» **Problem to solve**
Set down the full listing that follows, word for word.

» **The data**

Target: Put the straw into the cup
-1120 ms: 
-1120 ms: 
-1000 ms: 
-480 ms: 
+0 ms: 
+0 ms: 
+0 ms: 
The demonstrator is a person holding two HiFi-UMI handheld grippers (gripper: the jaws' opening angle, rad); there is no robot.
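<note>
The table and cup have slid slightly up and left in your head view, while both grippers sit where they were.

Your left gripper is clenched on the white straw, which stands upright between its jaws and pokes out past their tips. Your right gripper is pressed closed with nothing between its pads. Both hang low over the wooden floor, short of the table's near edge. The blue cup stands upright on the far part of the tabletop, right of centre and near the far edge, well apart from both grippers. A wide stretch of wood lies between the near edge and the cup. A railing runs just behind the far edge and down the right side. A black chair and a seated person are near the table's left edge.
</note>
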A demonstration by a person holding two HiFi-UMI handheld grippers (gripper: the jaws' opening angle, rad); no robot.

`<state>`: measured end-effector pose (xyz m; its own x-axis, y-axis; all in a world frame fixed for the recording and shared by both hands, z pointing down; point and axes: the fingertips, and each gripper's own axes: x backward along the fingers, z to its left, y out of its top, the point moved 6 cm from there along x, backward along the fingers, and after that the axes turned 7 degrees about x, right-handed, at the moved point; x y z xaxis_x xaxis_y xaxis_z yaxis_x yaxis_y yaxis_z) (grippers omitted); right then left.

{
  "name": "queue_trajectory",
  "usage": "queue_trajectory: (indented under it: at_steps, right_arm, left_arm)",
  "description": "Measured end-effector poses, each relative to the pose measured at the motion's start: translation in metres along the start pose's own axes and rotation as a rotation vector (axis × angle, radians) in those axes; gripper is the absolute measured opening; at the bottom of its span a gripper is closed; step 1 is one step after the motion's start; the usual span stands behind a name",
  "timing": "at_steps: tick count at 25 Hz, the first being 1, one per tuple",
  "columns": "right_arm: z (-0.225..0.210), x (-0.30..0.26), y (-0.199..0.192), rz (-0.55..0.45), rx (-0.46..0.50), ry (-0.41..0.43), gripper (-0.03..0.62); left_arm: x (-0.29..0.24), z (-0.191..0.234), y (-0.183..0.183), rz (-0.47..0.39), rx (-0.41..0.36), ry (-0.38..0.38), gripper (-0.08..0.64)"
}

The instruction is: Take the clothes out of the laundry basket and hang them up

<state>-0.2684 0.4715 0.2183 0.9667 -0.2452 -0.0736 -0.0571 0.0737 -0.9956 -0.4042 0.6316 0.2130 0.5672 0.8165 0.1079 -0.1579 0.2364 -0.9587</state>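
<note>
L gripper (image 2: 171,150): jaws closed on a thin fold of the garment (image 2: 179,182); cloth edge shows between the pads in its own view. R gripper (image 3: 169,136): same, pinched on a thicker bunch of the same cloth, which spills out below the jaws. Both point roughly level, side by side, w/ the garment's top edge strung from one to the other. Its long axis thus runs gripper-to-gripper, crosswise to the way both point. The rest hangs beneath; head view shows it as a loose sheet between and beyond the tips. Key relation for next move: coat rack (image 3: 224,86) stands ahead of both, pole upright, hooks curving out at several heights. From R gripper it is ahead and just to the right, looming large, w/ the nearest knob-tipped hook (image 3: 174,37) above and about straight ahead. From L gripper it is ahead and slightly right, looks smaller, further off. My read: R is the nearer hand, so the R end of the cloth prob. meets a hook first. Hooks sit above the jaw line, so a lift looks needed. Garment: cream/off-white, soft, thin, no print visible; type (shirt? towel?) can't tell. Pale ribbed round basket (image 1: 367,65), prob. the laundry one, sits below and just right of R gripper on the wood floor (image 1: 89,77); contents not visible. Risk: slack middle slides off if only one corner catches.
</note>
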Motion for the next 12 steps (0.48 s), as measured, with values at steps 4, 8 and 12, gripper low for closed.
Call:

» **Response**
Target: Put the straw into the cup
-1120 ms: 
-1120 ms: 
-1000 ms: 
-480 ms: 
+0 ms: 
+0 ms: 
+0 ms: 
The demonstrator is a person holding two HiFi-UMI handheld grippers (gripper: the jaws' opening angle, rad); there is no robot.
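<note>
The table and cup have slid slightly up and left in your head view, while both grippers sit where they were.

Your left gripper is clenched on the white straw, which stands upright between its jaws and pokes out past their tips. Your right gripper is pressed closed with nothing between its pads. Both hang low over the wooden floor, short of the table's near edge. The blue cup stands upright on the far part of the tabletop, right of centre and near the far edge, well apart from both grippers. A wide stretch of wood lies between the near edge and the cup. A railing runs just behind the far edge and down the right side. A black chair and a seated person are near the table's left edge.
</note>
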A demonstration by a person holding two HiFi-UMI handheld grippers (gripper: the jaws' opening angle, rad); no robot.

`<state>`: measured end-effector pose (xyz m; its own x-axis, y-axis; all in a world frame fixed for the recording and shared by both hands, z pointing down; point and axes: the fingertips, and each gripper's own axes: x backward along the fingers, z to its left, y out of its top, the point moved 6 cm from there along x, backward along the fingers, and after that the axes turned 7 degrees about x, right-handed, at the moved point; x y z xaxis_x xaxis_y xaxis_z yaxis_x yaxis_y yaxis_z) (grippers omitted); right then left.

{
  "name": "queue_trajectory",
  "usage": "queue_trajectory: (indented under it: at_steps, right_arm, left_arm)",
  "description": "Measured end-effector poses, each relative to the pose measured at the motion's start: translation in metres along the start pose's own axes and rotation as a rotation vector (axis × angle, radians) in those axes; gripper is the absolute measured opening; at the bottom of its span a gripper is closed; step 1 is one step after the motion's start; the usual span stands behind a name",
  "timing": "at_steps: tick count at 25 Hz, the first being 1, one per tuple",
  "columns": "right_arm: z (-0.225..0.210), x (-0.30..0.26), y (-0.199..0.192), rz (-0.55..0.45), rx (-0.46..0.50), ry (-0.41..0.43), gripper (-0.03..0.62); left_arm: x (-0.29..0.24), z (-0.191..0.234), y (-0.183..0.183), rz (-0.47..0.39), rx (-0.41..0.36), ry (-0.38..0.38), gripper (-0.08..0.64)"
}

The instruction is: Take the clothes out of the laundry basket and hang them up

<state>-0.2684 0.4715 0.2183 0.9667 -0.2452 -0.0736 -0.0571 0.0737 -0.9956 -0.4042 0.6316 0.2130 0.5672 0.8165 0.1079 -0.1579 0.2364 -0.9587</state>
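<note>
L gripper (image 2: 171,150): jaws closed on a thin fold of the garment (image 2: 179,182); cloth edge shows between the pads in its own view. R gripper (image 3: 169,136): same, pinched on a thicker bunch of the same cloth, which spills out below the jaws. Both point roughly level, side by side, w/ the garment's top edge strung from one to the other. Its long axis thus runs gripper-to-gripper, crosswise to the way both point. The rest hangs beneath; head view shows it as a loose sheet between and beyond the tips. Key relation for next move: coat rack (image 3: 224,86) stands ahead of both, pole upright, hooks curving out at several heights. From R gripper it is ahead and just to the right, looming large, w/ the nearest knob-tipped hook (image 3: 174,37) above and about straight ahead. From L gripper it is ahead and slightly right, looks smaller, further off. My read: R is the nearer hand, so the R end of the cloth prob. meets a hook first. Hooks sit above the jaw line, so a lift looks needed. Garment: cream/off-white, soft, thin, no print visible; type (shirt? towel?) can't tell. Pale ribbed round basket (image 1: 367,65), prob. the laundry one, sits below and just right of R gripper on the wood floor (image 1: 89,77); contents not visible. Risk: slack middle slides off if only one corner catches.
</note>
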Motion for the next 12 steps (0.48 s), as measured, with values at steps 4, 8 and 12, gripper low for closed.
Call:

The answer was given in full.